Cryptosporidiosis is an infectious diarrheal disease caused by the Cryptosporidium parasite. Cryptosporidiosis is a common cause of diarrhea in children, especially those in child-care settings. Symptoms usually include watery diarrhea and stomach ache but can also include nausea and vomiting, general ill feeling and fever. Healthy people who contract cryptosporidiosis almost always get better without any specific treatment. Symptoms can come and go for up to 30 days but usually subside in less. However, cryptosporidiosis can cause severe illness in persons with compromised immune systems, such as those with HIV infection or those taking drugs that suppress the immune system. Cryptosporidiosis is spread through fecal-oral transmission by feces of an infected person or an object that has been contaminated with the infected person's feces. Infection can also occur if someone ingests food or water contaminated with the parasite.

Cryptosporidiosis outbreaks in child-care settings are most common during late summer/early fall (August/September) but may occur at any time. The spread of cryptosporidiosis is highest among children who are not toilet-trained and higher among toddlers than infants, probably due to the toddlers' increased movement and interaction among other children. For child-care providers, the risk is greatest for those who change diapers.

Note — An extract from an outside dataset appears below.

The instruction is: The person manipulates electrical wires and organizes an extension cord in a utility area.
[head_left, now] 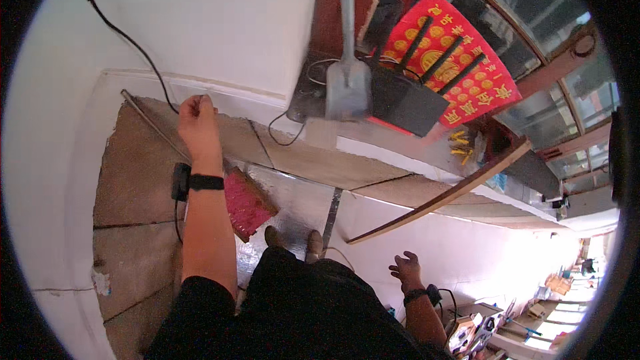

Cryptosporidium is tougher to kill than most disease-causing organisms. The usual disinfectants, including most commonly used bleach solutions, have little effect on the Cryptosporidium parasite. An application of a 3 percent concentration of hydrogen peroxide or a 1 percent concentration of ammonia seem to be the best choices for disinfection during an outbreak of cryptosporidiosis. However, because ammonia has a strong odor and produces hazardous gas when mixed with bleach or other chlorinated solutions, hydrogen peroxide is probably the best choice in the child-care setting.

If an outbreak of cryptosporidiosis occurs in the child-care setting:

· Contact your state or local health department. Health officials may require negative stool cultures from the infected child before allowing return to the child-care setting.

· Exclude any child or adult with diarrhea until the diarrhea has ceased. Children who are infected with cryptosporidium but do not have diarrhea may be allowed to return.

· Make sure that everyone in the child-care setting practices good hand-washing technique, using disposable towels. Wash your hands after using the toilet, after helping a child use the toilet, after diapering a child, and before preparing or serving food. (Note: In larger facilities, when staffing permits, people who change diapers should not prepare or serve food.) Have children wash their hands upon arrival at your child care facility, after using the toilet, after having their diapers changed (an adult should wash an infant's or small child's hands), and before eating snacks or meals.

· Disinfect toys, bathrooms and food preparation surfaces daily.

· Notify parents of children who have been in direct contact with a child who has diarrhea. Parents should contact the child's physician if their child develops diarrhea.

· Make sure children wear clothing over their diapers to reduce the opportunity for diarrheal leakage.

· Instead of a bleach solution, use a 3 percent concentration of hydrogen peroxide to soak possibly contaminated surfaces for 10 minutes to disinfect them. (This is not a routine measure but may be necessary if an outbreak - usually two or more cases in the same child-care group - occurs.)

· Notify any child-care provider, the parents of any children, or any household contacts of a person known to have an impaired immune system. They should consult their physicians.